Она действительно заливалась слезами, лежа под одеялом, пока Кассиопея любовалась лунным пейзажем.
— Ну и что же это за факт? — спросила Кассиопея, гладя подружку по голове.
— Понимаешь, еще знаменитый русский академик Иван Петрович Павлов говорил, что в науке никаких авторитетов нет, кроме авторитета факта!
— Ах, опять эта наука. Как будто без науки жизни нет!
— Нет. Особенно сейчас для меня.
— И что же этот авторитетный факт? Солидный? С бородкой?
— Ты слышала когда-нибудь про атомные часы? Время там отмечается количеством распавшихся радиоактивных элементов. Еще в прошлом веке научились измерять время таким способом с точностью до четырнадцатого знака.
— Зачем такая нелепая точность? Чтобы не опаздывать на свидания?
Надя, не обращая внимания на иронические реплики подруги, продолжала:
— Почти в любом земном или космическом куске вещества есть радиоактивные элементы, по которым можно судить о его возрасте.
— Предпочитаю, чтобы мой возраст определялся иным способом: по внешнему виду, а когда-нибудь позже — по числу детей. Но у меня их не будет, сколько бы Бурунов ни просил.
— В вашкской находке в 1976 году обнаружили торий и по следам его распада установили возраст сплава редкоземельных элементов в 30 лет. А теперь, снова вернувшись к нему, более точным способом — в 170 лет. Что означает: он был сделан в 1906 году. Это мне только вчера Никита сообщил, не подозревая, что сам произнес себе приговор!

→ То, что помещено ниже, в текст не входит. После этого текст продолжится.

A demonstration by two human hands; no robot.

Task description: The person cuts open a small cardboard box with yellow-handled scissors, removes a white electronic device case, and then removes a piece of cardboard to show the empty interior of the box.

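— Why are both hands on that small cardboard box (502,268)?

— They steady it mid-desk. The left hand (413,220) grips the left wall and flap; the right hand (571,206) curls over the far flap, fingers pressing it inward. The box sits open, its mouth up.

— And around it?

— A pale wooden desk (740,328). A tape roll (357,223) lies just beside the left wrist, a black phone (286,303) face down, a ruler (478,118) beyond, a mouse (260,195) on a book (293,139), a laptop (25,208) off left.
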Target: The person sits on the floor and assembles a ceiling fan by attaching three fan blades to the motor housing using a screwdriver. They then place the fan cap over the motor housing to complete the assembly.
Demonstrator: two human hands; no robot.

— Какой приговор? Ничего не понимаю!
— Пойми, Звездочка! Все очень просто. Взрыв в тунгусской тайге произошел в 1908 году. После установления идентичности вашкской находки с отложениями редких элементов в годичных слоях уцелевших в эпицентре взрыва деревьев сомнения в том, что тунгусское тело было инопланетным кораблем, исчезло. К тому же вашкский кусок был найден на точном продолжении траектории тунгусского тела и был отброшен во время взрыва в том же направлении, в котором летел перед гибелью космический корабль.